Все это время я думала, что за ниточки дергает миссис Роуз, но это был Николас, он использовал суперсилу своей матери скрести по нервам, точно ногтями по грифельной доске, чтобы довести меня до такого состояния, когда я сама отменю свадьбу. Это я буду чокнутой бывшей, разорвавшей помолвку, причиной и виной заоблачных трат на предсвадебные вечеринки и саму пышную свадьбу. Все будут жалеть его из-за того, что ему пришлось пережить, бедному, брошенному у алтаря.
Так и вижу его, говорящего с высоко вздернутым подбородком: «Я просто хотел, чтобы она была счастлива». Целый сад Роузов испустит умиленный вздох, удивляясь, как в такой чудовищной ситуации можно так владеть собой – и ангел бы не смог! А он сморщится, вспомнит, как когда-то на дороге его подрезал грузовик, и выдавит скупую слезу.
На один миг я вижу всю ситуацию его глазами. Если все это отменю я, он будет притворяться страдающим мучеником как минимум год. Целый год Дебора не будет ездить ему по ушам, требуя внуков, потому что «рана еще слишком свежа». Все вокруг в лепешку разобьются, чтобы угодить ему.
А если помолвку разорвет он, то ангелом с крылышками окажусь я. Никто не станет меня винить, никто не назовет обманщицей, а посочувствует. Они будут повторять: «Как он мог тебя отпустить?» и «Если тебе нужно будет с кем-то поговорить, я рядом».
Когда ты строишь жизнь с кем-то, множество кирпичиков крепятся вокруг твоего партнера, как и его кирпичики – вокруг тебя, и тогда это уже целое единое здание, если уйдет один, под угрозой окажетесь оба. У нас общие сберегательные и накопительные счета. Телефоны подключены к одному тарифному плану. Оба наших имени указаны в договоре аренды, что приводит нас к выводу, что тот, кто сбежит, будет выплачивать неустойку. Его родители столько средств вложили в меня, вылепливая подходящую для миссис Роуз форму. У нас обоих есть обязательства, долгосрочные планы. Нельзя просто вырезать Николаса из моей жизни и уплыть в закат, потому что узелков слишком много.

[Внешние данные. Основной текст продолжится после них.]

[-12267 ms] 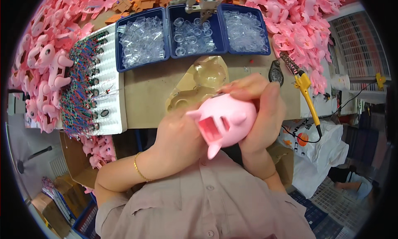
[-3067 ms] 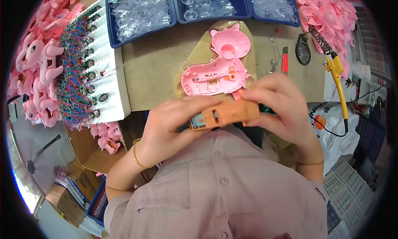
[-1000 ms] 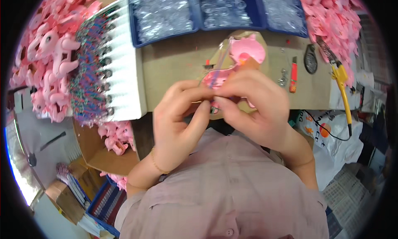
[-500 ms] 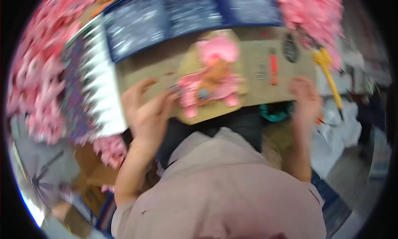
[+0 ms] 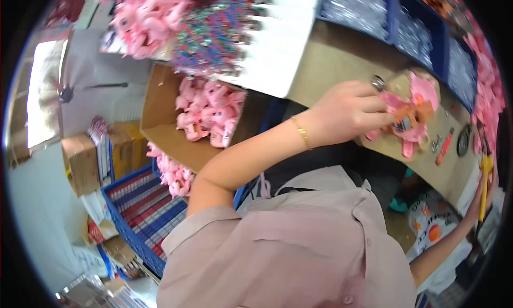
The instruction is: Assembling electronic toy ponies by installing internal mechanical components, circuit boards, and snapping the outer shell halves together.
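Currently, a pink toy shell (image 5: 425, 89) is seen lying open near the front edge of a tan tabletop (image 5: 320, 67), right of its middle, where it is carried by a tan holder (image 5: 377, 146). An orange-brown piece (image 5: 422, 114) is set across the shell's body. The left hand (image 5: 350, 113) is reached in over the front edge, its fingers bent and brought to the shell's left end; whether anything is pinched by the fingertips cannot be told. Just beside its knuckles, a round metallic part (image 5: 378, 83) is seen. The right hand (image 5: 475, 201) is stretched out beyond the tabletop's right end, beside a yellow-handled soldering iron (image 5: 484, 185); its fingers are partly hidden, so whether the handle is gripped cannot be told. Between the shell and the right end, a red cutter knife (image 5: 444, 147) and a dark oval object (image 5: 464, 140) are laid. By the left end, a bundle of coloured wires (image 5: 211, 30) is spread along a white tray (image 5: 283, 46). Along the back edge, clear plastic pieces (image 5: 355, 8) are held in blue bins (image 5: 393, 14). Below the left end, pink toy bodies (image 5: 208, 110) are piled in a cardboard box (image 5: 165, 107).
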Tool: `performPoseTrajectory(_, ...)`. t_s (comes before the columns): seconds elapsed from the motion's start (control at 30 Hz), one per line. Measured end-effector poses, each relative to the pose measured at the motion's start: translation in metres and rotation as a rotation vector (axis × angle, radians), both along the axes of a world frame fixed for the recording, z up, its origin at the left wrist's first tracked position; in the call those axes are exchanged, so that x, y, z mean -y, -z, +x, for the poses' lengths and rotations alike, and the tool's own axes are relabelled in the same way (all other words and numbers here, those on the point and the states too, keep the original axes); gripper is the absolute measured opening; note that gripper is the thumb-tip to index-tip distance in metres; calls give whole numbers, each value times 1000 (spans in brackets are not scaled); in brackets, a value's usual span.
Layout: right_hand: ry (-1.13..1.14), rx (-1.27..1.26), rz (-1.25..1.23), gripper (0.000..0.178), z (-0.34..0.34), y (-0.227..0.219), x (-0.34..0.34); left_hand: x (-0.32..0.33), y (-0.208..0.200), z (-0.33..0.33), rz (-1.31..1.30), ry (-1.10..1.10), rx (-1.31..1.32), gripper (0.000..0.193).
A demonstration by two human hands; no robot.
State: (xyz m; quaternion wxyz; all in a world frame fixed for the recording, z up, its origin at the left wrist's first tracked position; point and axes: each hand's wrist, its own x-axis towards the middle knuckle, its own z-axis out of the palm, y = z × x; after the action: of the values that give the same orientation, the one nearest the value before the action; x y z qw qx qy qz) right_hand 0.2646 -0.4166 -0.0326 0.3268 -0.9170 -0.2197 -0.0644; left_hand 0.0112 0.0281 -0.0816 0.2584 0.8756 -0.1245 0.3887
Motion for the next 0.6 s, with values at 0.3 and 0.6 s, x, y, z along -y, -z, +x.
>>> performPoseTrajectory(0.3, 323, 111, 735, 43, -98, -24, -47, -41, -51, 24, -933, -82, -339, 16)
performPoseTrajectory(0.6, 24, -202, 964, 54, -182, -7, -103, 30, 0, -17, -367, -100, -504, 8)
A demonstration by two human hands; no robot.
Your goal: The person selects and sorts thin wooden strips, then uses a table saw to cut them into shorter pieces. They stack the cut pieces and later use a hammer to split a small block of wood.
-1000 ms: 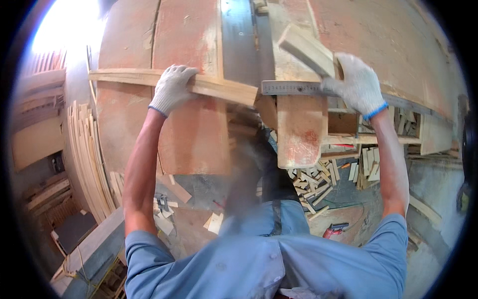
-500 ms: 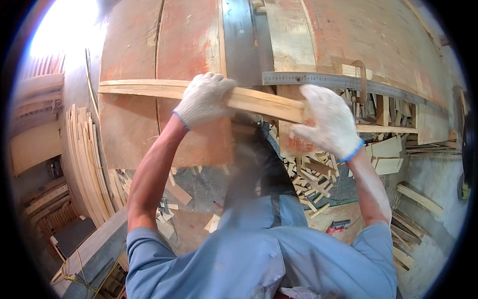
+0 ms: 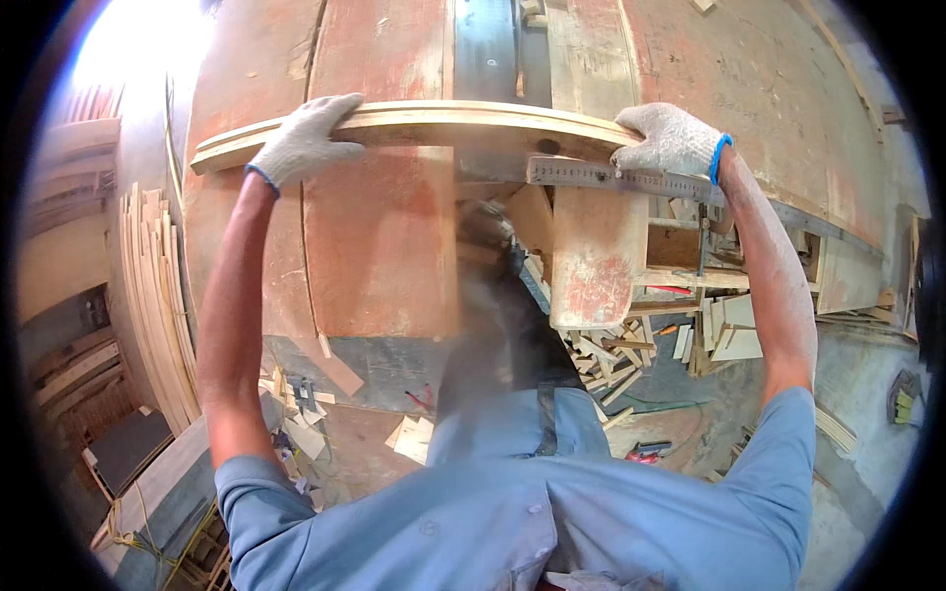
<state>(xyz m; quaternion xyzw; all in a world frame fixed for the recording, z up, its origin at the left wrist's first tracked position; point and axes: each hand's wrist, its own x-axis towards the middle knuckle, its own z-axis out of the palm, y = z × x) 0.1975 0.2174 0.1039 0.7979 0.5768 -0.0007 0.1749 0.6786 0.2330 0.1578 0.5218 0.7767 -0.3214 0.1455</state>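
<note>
A bundle of long pale wooden strips [image 3: 483,120] spans the workbench crosswise, held in both of my gloved hands. My left hand [image 3: 307,140], in a white knit glove with a blue cuff, closes round it a little in from the left end, thumb on the near side. At the right end, my right hand [image 3: 670,138] grips the bundle, with fingers over the far side and thumb on the near one. Just below that end lies a steel ruler [image 3: 591,173], partly behind my right hand and forearm.
The reddish, worn workbench [image 3: 379,256] has a metal strip [image 3: 488,59] set in its middle. Wood offcuts [image 3: 616,360] heap on the floor below. Long slats [image 3: 158,305] lean at the left. A red-handled tool [image 3: 647,451] lies on the floor.
My hands have spread apart, the left one sliding toward the bundle's left end. The strips have moved farther from me and lie more level; my right hand has closed on their end.
</note>
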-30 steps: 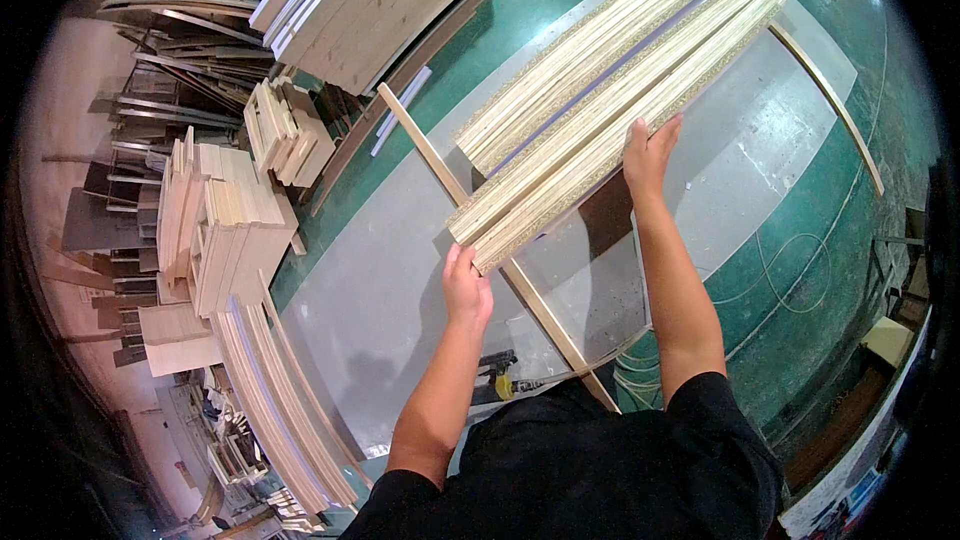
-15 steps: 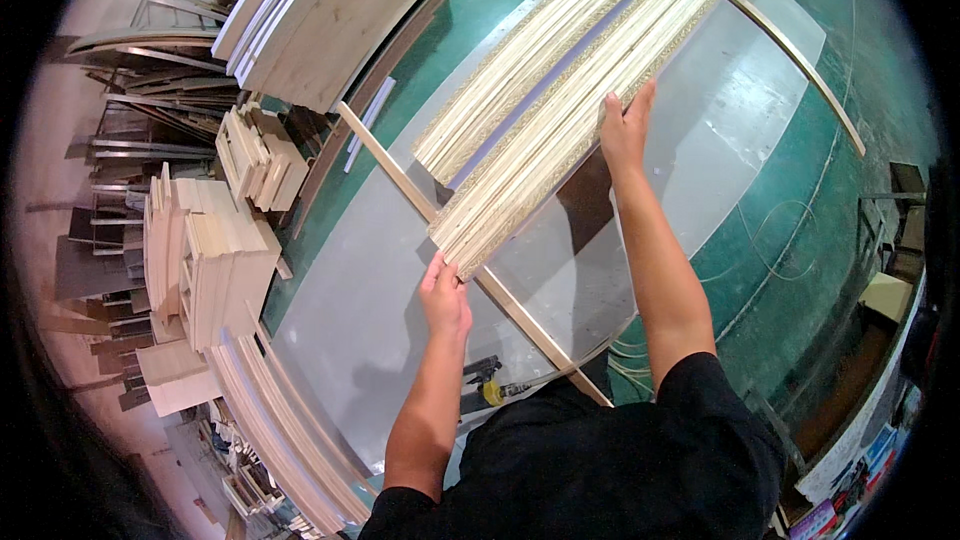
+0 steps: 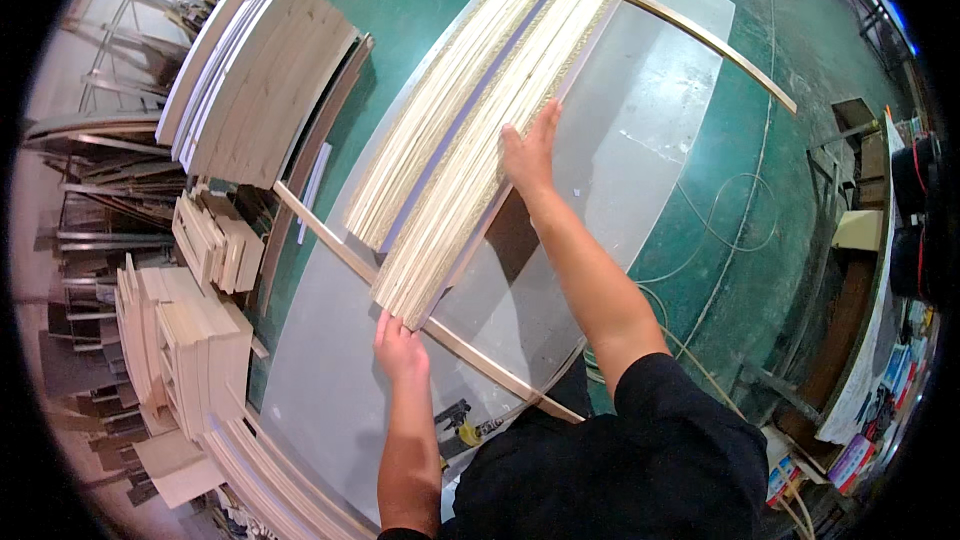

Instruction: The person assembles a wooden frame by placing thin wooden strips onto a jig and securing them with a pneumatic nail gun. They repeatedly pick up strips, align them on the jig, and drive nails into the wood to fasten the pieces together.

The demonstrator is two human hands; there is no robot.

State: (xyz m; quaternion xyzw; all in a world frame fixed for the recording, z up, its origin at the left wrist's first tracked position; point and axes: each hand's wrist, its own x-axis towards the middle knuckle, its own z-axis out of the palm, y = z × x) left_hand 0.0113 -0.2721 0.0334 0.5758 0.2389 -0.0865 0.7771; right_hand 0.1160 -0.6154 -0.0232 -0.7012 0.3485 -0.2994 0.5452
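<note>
Two long bundles of thin pale wood strips lie side by side, slanting away from me: a left bundle (image 3: 425, 130) and a right bundle (image 3: 490, 140). A lavender band (image 3: 465, 120) shows between them. My left hand (image 3: 402, 348) is at the near end of the right bundle, its straight fingers touching the end and the thumb hidden. Against that bundle's right side rests my right hand (image 3: 530, 152), fingers stretched out and thumb apart near the top edge. Below the right bundle runs a lavender board edge (image 3: 462, 265).
A grey sheet (image 3: 320, 360) lies beneath, crossed by a near batten (image 3: 470, 355) and a far batten (image 3: 715, 43). A yellow-and-black air tool (image 3: 465, 430) with a hose sits near my body. Stacked panels (image 3: 270, 80) and wood pieces (image 3: 205, 355) stand at left.
The view has shifted, so the bundles and both hands appear lower and farther left. Both hands stay at the right bundle. More of the lavender board edge shows along its right side.
</note>
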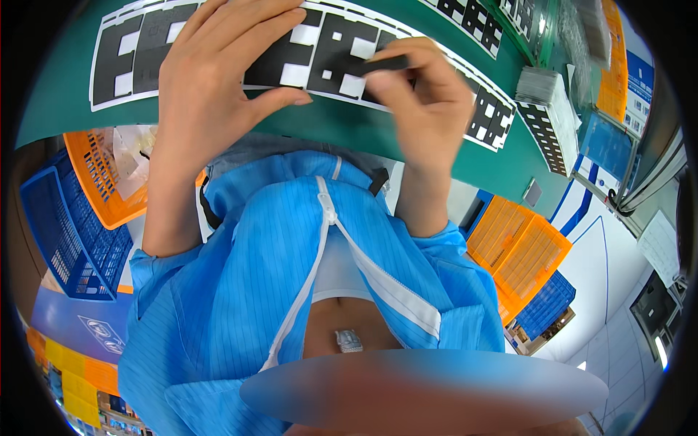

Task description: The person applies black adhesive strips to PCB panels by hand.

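A long white sheet (342,43) with black blocks and white square patches lies across the green table. My left hand (207,83) rests over its left part, palm down, fingers stretched out and thumb apart. Above the sheet's middle, my right hand (432,105) pinches a small black strip (385,65) between thumb and fingers. The strip sticks out toward the left, and the hand is slightly blurred. Whether the strip touches the sheet, I cannot tell.
Another patterned sheet (469,25) lies farther back. On the right stands a stack of patterned sheets (545,120). An orange basket (98,182) and a blue basket (69,225) are at the left; another orange basket (520,251) is low at the right. The green table (502,174) has its near edge by my body.
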Motion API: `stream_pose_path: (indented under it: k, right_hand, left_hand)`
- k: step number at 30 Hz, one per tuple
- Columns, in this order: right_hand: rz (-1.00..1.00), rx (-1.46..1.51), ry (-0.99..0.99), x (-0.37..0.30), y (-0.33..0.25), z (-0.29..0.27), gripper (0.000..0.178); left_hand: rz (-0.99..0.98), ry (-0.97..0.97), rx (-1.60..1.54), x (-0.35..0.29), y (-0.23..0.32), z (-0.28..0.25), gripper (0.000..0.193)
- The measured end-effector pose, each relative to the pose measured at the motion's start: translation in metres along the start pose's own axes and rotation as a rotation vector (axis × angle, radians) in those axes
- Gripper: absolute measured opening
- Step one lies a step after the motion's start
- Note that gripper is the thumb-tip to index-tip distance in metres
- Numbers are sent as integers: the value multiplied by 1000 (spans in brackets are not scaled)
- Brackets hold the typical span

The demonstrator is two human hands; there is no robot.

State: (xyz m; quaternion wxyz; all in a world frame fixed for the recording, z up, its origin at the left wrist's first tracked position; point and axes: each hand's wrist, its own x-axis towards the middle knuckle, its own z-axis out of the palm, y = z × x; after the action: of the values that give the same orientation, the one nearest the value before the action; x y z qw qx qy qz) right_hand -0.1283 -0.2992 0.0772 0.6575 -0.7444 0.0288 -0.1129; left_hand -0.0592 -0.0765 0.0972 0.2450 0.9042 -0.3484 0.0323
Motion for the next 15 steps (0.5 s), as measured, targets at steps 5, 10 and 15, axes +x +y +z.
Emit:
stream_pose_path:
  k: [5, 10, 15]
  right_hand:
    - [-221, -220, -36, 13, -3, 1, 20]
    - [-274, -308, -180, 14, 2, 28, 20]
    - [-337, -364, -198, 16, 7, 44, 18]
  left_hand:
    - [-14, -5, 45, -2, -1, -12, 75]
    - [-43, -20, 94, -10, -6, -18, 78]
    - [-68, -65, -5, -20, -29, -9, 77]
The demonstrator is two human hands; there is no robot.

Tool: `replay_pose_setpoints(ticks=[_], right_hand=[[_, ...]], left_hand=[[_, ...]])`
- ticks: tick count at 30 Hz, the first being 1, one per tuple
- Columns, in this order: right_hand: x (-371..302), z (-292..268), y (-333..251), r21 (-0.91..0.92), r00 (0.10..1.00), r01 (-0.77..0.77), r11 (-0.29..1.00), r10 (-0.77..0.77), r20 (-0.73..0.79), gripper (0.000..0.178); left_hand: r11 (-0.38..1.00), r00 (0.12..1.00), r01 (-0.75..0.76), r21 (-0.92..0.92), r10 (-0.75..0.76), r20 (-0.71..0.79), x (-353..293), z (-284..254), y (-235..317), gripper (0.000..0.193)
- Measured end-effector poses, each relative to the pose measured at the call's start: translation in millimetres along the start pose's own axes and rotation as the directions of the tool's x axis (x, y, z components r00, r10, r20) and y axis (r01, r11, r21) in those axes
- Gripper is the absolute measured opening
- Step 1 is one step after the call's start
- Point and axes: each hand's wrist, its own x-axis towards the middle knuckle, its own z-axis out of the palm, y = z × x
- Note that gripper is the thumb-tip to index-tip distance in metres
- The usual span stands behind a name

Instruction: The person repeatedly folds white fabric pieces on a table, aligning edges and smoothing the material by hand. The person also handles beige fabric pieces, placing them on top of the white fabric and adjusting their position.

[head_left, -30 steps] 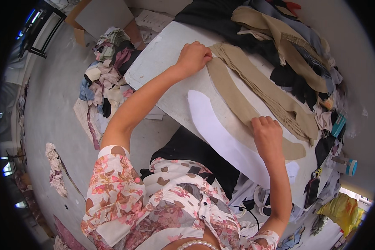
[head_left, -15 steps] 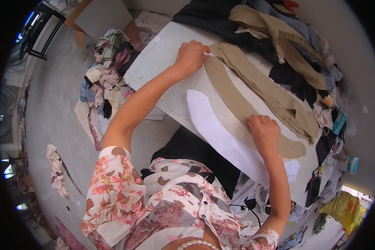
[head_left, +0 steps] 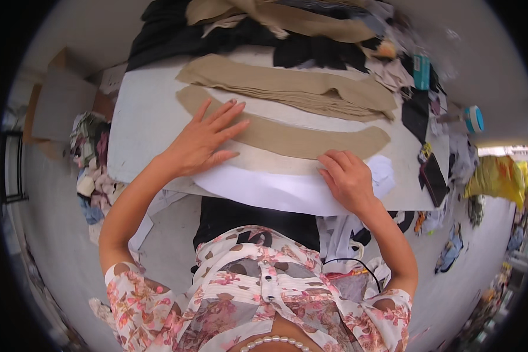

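Observation:
A single curved tan fabric strip point(head_left: 293, 138) lies flat across the white table point(head_left: 141, 129). My left hand point(head_left: 208, 141) rests with spread fingers over its left part, fingertips on the cloth. At the strip's near edge, toward the right, my right hand point(head_left: 347, 180) lies with bent fingers and the thumb apart; it holds nothing I can see. Closer to me is a curved white piece point(head_left: 264, 188), its right end partly under my right hand. Beyond the single strip lies a layered stack of tan strips point(head_left: 276, 85) of similar shape.
Black cloth point(head_left: 158, 35) and draped tan fabric point(head_left: 317, 22) are heaped along the far edge. A dark phone point(head_left: 434, 182) sits at the right, near a small white piece point(head_left: 382, 173). Scrap cloth point(head_left: 91, 188) is piled left of the table; a yellow bag point(head_left: 496, 179) stands right.
My left hand has let go of the strip's far left end and now lies spread on the cloth. My right hand has slid to the near edge. The view has turned.

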Motion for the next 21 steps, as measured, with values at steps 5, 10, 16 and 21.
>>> replay_pose_setpoints(ticks=[5, 10, 16, 21], right_hand=[[-24.2, -18.6, 47.8, 0.11, 0.914, -0.363, 0.925, 0.376, -0.149, 0.015], [-19.7, -30.4, 84.5, 0.097, 0.858, -0.452, 0.887, 0.462, -0.227, 0.021], [-14.1, -26.8, 60.4, -0.033, 0.97, -0.217, 0.976, 0.211, -0.118, 0.033], [-22.1, -27.1, 64.8, -0.067, 0.963, -0.27, 0.961, 0.268, -0.031, 0.037]], left_hand=[[0.993, 0.991, -0.113, -0.034, 0.115, 0.068, 19.5, 3.6, 19.3, 0.071], [0.994, 0.991, -0.109, -0.024, 0.11, 0.073, 20.1, 10.2, 17.1, 0.076], [0.994, 0.989, -0.11, -0.022, 0.111, 0.095, 25.9, 3.4, 21.4, 0.084], [0.99, 0.988, -0.133, 0.035, 0.13, 0.086, 32.9, 12.5, 23.7, 0.088]])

Да. Я наконец смотрю на него и, выглянув из клубящейся над головой тучи негодования, замечаю, что у него есть такая же своя. Какой он проницательный. Уже какое-то время знал, что я чувствую. Как оказалось, не такая я хорошая актриса.
Проценты нашей любви с грохотом падают до нуля, сотрясая здание. Кафель и мебель проваливаются в змеящийся по полу глубокий разлом, достающий до самого центра Земли, разделяющий кухню и гостиную, его и меня. Перед нами развернулась вся правда, без прикрас, но я, как всегда, не сразу сообразила, потому что все это время отказывалась видеть ее, пытаясь дать своим внутренним страхам какое-то разумное объяснение. Я была настолько занята собой и своими попытками спрятать истину, что даже не замечала, какие ходы в этой игре уже успел сделать он.
Моя помолвка с Николасом Роузом – игра в «кто первым струсит».